This mozzarella chicken sandwich provides two grain servings from the ciabatta, a little more than two servings of meat from the chicken, and half a dairy serving from the cheese. Serve with orange wedges and baked chips.
- 1/4 cup (about 2 ounces) sun-dried tomato pesto (such as Classico)
- 2 tablespoons fat-free mayonnaise
- 3/4 pound skinless, boneless chicken breasts
- 1/4 teaspoon pepper
- 1/8 teaspoon salt
- 1 teaspoon olive oil
- 1 (8-ounce) loaf ciabatta
- 12 large basil leaves
- 3/4 cup (3 ounces) shredded part-skim mozzarella cheese
- 1/2 cup sliced bottled roasted red bell peppers
- 1 large tomato, thinly sliced
- Calories 394
- Caloriesfromfat 31%
- Fat 13.4g
- Satfat 3.9g
- Monofat 7.4g
- Polyfat 1.1g
- Protein 31.3g
- Carbohydrate 37.3g
- Fiber 2g
- Cholesterol 63mg
- Iron 2.8mg
- Sodium 796mg
- Calcium 187mg
How to Make It
Combine pesto and mayonnaise in a small bowl, stirring to blend.
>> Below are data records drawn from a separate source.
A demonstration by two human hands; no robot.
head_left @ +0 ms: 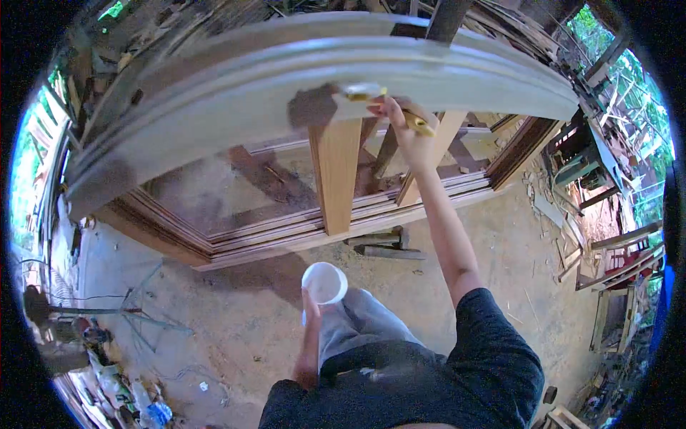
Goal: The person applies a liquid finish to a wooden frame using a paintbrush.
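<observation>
My right hand [400, 118] is closed around a paintbrush [364, 91] with a yellowish handle, its bristle end against the pale upper face of a large wooden frame [236, 96]. A shadow lies on the wood just left of the brush. Below the top rail, wooden uprights [336, 179] run down to the grooved lower rail [271, 232]. Down near my legs, my left hand [311, 304] holds a white round container [325, 283] by its side, with its open top facing up. What is inside looks pale.
Wood offcuts [389, 247] lie on the floor under the frame. A metal stand [136, 311] is at left, above a plastic bottle [157, 413]. Scrap wood [564, 229] is scattered at right, near a wooden box frame [613, 320].
</observation>
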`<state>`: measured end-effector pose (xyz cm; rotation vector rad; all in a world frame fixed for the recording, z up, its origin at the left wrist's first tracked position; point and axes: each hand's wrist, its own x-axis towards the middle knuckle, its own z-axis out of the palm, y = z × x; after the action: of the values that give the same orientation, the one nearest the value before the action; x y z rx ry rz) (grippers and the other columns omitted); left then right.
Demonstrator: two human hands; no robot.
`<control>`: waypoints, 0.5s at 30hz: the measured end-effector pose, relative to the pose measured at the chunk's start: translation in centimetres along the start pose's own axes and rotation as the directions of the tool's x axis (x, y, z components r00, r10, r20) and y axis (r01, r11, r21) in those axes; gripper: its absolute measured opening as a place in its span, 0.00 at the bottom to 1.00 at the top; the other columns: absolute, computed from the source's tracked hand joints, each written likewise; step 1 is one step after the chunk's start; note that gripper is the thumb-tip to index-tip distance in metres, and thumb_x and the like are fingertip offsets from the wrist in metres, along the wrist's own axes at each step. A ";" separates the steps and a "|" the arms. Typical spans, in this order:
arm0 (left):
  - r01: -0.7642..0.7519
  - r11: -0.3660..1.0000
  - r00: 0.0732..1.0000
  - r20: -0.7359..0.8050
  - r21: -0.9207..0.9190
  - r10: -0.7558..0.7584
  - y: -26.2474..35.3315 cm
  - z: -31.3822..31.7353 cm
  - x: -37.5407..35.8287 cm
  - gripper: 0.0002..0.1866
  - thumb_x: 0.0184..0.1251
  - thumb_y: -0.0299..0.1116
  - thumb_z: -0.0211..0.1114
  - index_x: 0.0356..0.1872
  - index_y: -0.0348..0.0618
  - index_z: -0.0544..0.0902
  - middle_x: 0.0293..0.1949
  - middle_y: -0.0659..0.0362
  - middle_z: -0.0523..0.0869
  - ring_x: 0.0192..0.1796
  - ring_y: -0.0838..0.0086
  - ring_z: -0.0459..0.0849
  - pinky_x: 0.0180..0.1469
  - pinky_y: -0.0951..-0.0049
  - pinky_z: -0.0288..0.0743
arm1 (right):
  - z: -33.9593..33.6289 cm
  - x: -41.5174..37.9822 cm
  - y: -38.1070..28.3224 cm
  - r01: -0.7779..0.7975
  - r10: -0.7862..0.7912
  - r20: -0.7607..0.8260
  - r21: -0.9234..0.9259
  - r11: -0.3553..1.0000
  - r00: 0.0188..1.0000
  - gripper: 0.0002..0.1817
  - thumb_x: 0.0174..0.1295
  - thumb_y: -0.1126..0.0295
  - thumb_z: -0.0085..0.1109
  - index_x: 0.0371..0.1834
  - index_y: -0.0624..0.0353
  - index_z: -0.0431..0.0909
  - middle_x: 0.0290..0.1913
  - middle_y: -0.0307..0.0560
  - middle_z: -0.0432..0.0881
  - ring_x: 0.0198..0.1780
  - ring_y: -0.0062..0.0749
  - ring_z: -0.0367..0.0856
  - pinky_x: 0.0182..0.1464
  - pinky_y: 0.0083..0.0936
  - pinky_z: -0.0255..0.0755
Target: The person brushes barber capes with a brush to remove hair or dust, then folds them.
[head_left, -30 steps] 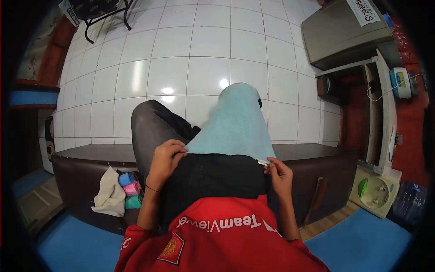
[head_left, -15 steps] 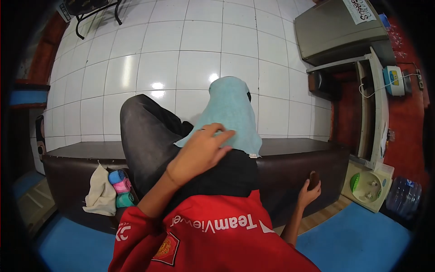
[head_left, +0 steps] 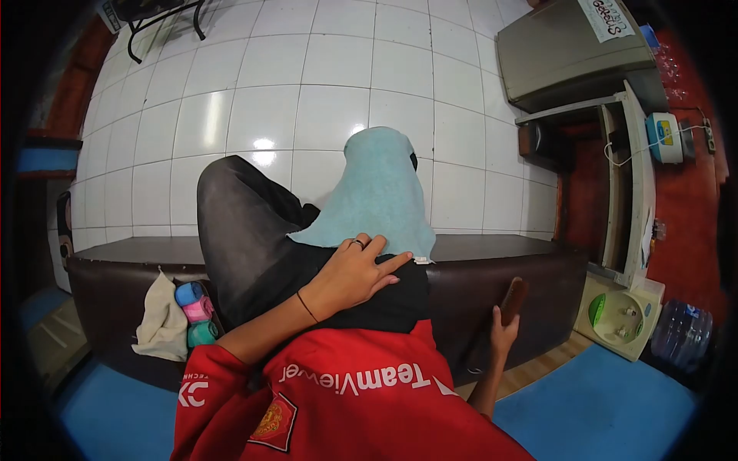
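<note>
My left hand point(head_left: 355, 275) rests on the black-trousered thigh at the near edge of a light blue cloth point(head_left: 380, 196), fingers apart and nothing held. The cloth is draped over my right knee, with a small white tag point(head_left: 422, 260) at its lower corner. Out to the right, my right hand point(head_left: 504, 332) grips the lower end of a brown brush-like object point(head_left: 513, 300) that points upward. At the left, a cream cloth point(head_left: 164, 319) lies beside rolled blue point(head_left: 189, 293), pink point(head_left: 197, 309) and green point(head_left: 203, 333) cloths.
I sit on a dark brown bench point(head_left: 138, 288) above a white tiled floor point(head_left: 330, 54). A grey cabinet point(head_left: 569, 65) and wooden shelf point(head_left: 642, 184) stand right, near a beige basin point(head_left: 619, 319) and a water bottle point(head_left: 683, 332). Black metal legs point(head_left: 165, 27) show upper left.
My left hand has come down from over the blue cloth to its near edge. My right hand has shifted slightly left and down, and more of the brown object shows, now upright.
</note>
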<state>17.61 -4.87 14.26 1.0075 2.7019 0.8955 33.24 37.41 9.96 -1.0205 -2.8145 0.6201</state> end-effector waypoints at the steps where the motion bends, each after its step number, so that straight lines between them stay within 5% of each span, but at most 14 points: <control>1: 0.000 1.000 1.000 0.013 0.008 0.000 0.0 0.0 0.0 0.24 0.68 0.44 0.61 0.65 0.56 0.76 0.45 0.53 0.74 0.44 0.61 0.75 0.44 0.67 0.73 | 0.4 0.1 -3.4 0.007 -0.007 0.005 0.000 1.000 1.000 0.21 0.64 0.57 0.67 0.49 0.62 0.75 0.35 0.46 0.80 0.35 0.32 0.80 0.39 0.29 0.74; 3: 0.012 1.000 1.000 0.024 -0.005 -0.012 0.5 0.1 -0.3 0.25 0.69 0.45 0.61 0.65 0.52 0.76 0.46 0.52 0.74 0.45 0.60 0.75 0.46 0.66 0.73 | 0.9 0.1 -10.5 -0.192 0.060 0.251 0.546 0.815 0.966 0.17 0.67 0.62 0.63 0.52 0.61 0.73 0.35 0.42 0.80 0.32 0.23 0.77 0.33 0.21 0.71; 5: 0.012 1.000 1.000 0.028 -0.009 -0.012 0.7 -0.1 -0.5 0.26 0.69 0.45 0.61 0.65 0.48 0.75 0.47 0.51 0.75 0.46 0.58 0.75 0.48 0.65 0.74 | 2.0 0.5 -15.9 -0.084 -0.135 0.341 0.556 0.827 0.930 0.19 0.71 0.63 0.57 0.59 0.59 0.68 0.32 0.39 0.78 0.26 0.15 0.74 0.25 0.14 0.67; 8: 0.056 0.998 0.998 0.006 -0.025 -0.055 1.0 -0.3 -1.0 0.28 0.68 0.45 0.62 0.64 0.39 0.74 0.50 0.48 0.75 0.49 0.55 0.75 0.52 0.63 0.74 | 2.8 0.9 -22.6 -0.083 -0.282 0.521 0.571 0.817 0.806 0.21 0.73 0.66 0.53 0.66 0.60 0.69 0.37 0.42 0.80 0.35 0.24 0.79 0.37 0.21 0.75; 10: 0.050 0.993 0.999 -0.008 -0.105 -0.051 0.9 -0.3 -1.5 0.30 0.67 0.46 0.63 0.63 0.34 0.73 0.53 0.47 0.73 0.52 0.53 0.74 0.54 0.62 0.74 | 3.6 1.2 -25.9 0.452 -0.728 0.450 0.579 0.679 0.517 0.23 0.76 0.70 0.42 0.73 0.59 0.65 0.45 0.49 0.80 0.44 0.36 0.77 0.56 0.34 0.70; 13: 0.088 0.991 0.996 -0.011 -0.100 -0.090 0.8 0.3 -1.8 0.32 0.67 0.46 0.64 0.64 0.32 0.71 0.55 0.46 0.72 0.53 0.53 0.73 0.55 0.64 0.74 | 2.6 1.7 -30.0 0.592 -0.700 0.674 0.471 0.654 0.237 0.27 0.69 0.74 0.52 0.71 0.38 0.70 0.40 0.57 0.76 0.43 0.49 0.78 0.49 0.36 0.73; 15: 0.086 0.990 0.992 -0.085 -0.110 -0.096 0.7 0.7 -1.9 0.33 0.65 0.44 0.65 0.65 0.32 0.70 0.56 0.47 0.71 0.54 0.54 0.73 0.57 0.65 0.74 | 4.8 3.6 -29.8 0.732 -0.749 0.636 0.419 0.538 0.186 0.29 0.67 0.75 0.54 0.70 0.33 0.71 0.39 0.56 0.75 0.42 0.50 0.77 0.48 0.36 0.74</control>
<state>19.70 -5.27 13.91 0.8349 2.7148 1.0784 11.67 17.27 17.31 1.0218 -3.3365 1.0765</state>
Sprinkle chicken with pepper and salt. Heat oil in a large nonstick skillet over medium-high heat. Add chicken, and cook for 3 minutes on each side or until done. Remove chicken to cutting board, and cool slightly. Cut chicken lengthwise into thin slices.
Cut ciabatta in half horizontally. Place bread, cut sides up, on a baking sheet. Broil 3 minutes or until lightly browned. Remove bread from pan. Spread pesto mixture evenly over cut sides of bread. Arrange the chicken slices evenly over bottom half. Top chicken evenly with basil leaves, and sprinkle cheese over top. Place bottom half on baking sheet, and broil 2 minutes or until cheese melts. Arrange bell pepper and tomato over cheese, and cover with top half of bread. Cut into 4 equal pieces.